Return a copy of each line in the listing that includes the word "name".
::::
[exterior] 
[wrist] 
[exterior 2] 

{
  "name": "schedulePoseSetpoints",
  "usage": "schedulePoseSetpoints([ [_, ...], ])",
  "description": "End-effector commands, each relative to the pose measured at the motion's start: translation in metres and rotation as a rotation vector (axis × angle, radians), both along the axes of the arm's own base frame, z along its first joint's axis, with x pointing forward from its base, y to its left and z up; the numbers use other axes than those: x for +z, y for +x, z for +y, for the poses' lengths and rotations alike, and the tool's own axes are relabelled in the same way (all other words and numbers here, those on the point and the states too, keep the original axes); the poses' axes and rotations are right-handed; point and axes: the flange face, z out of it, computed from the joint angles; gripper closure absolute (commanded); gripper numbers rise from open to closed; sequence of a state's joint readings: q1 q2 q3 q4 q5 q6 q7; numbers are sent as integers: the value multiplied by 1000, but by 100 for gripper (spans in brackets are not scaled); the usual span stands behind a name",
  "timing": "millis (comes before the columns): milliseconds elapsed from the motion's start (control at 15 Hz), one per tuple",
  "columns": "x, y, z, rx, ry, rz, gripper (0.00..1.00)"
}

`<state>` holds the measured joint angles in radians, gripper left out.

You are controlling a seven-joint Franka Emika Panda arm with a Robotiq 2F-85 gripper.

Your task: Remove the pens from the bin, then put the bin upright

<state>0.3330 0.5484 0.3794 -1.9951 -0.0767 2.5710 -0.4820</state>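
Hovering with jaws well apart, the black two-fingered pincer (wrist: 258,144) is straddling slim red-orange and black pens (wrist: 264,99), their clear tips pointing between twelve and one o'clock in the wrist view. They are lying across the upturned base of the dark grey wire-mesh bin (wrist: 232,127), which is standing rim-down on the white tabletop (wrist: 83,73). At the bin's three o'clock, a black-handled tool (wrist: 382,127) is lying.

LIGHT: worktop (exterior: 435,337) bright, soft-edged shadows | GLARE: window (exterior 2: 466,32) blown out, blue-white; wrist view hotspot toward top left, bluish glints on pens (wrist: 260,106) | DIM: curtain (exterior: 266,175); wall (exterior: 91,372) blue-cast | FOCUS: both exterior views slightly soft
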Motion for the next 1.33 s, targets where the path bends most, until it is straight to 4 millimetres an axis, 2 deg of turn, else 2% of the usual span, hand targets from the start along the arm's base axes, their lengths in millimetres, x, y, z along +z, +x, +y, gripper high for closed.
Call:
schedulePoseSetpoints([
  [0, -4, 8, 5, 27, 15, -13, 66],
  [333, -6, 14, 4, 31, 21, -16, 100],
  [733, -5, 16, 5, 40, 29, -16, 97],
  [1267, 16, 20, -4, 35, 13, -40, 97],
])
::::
**Written answer**
  "name": "schedulePoseSetpoints",
  "description": "End-effector commands, each relative to the pose measured at the motion's start: translation in metres and rotation as a rotation vector (axis × angle, radians), both along the axes of the arm's own base frame, z along its first joint's axis, with x pointing forward from its base, y to its left and z up; the numbers use other axes than those: x for +z, y for +x, z for +y, for the poses' lengths and rotations alike, and the tool's own axes are relabelled in the same way (all other words and numbers here, those on the point and the states too, keep the original axes); the poses' axes and rotations are right-handed; point and axes: the flange face, z out of it, computed from the joint angles; gripper closure absolute (commanded); gripper numbers rise from open to closed; sequence of a state's joint readings: q1 q2 q3 q4 q5 q6 q7; numbers are sent as integers: the value multiplied by 1000, but by 100 for gripper (spans in brackets are not scaled); the usual span stands behind a name",

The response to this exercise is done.